BEGIN RECORD EXCERPTS
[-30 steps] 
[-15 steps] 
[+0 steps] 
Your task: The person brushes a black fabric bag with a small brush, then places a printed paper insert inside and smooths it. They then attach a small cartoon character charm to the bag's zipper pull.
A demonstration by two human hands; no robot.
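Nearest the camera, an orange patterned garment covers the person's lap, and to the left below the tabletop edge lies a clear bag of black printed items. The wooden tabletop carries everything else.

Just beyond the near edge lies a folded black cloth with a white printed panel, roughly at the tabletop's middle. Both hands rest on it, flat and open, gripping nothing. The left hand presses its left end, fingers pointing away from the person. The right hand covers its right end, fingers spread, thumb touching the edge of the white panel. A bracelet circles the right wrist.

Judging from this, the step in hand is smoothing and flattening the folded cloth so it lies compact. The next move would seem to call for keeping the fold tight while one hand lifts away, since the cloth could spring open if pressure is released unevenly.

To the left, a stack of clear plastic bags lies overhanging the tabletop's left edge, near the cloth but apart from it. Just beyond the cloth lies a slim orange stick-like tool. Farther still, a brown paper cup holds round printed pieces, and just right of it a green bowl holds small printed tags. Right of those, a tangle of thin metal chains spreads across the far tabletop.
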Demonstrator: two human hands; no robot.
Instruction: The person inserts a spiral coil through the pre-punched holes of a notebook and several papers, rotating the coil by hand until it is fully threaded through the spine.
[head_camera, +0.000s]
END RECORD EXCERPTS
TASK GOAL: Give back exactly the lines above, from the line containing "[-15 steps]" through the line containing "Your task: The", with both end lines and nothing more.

RESPONSE TO THE TASK:
[-15 steps] 
[+0 steps] 
Your task: The person brushes a black fabric bag with a small brush, then places a printed paper insert inside and smooths it. They then attach a small cartoon character charm to the bag's zipper pull.

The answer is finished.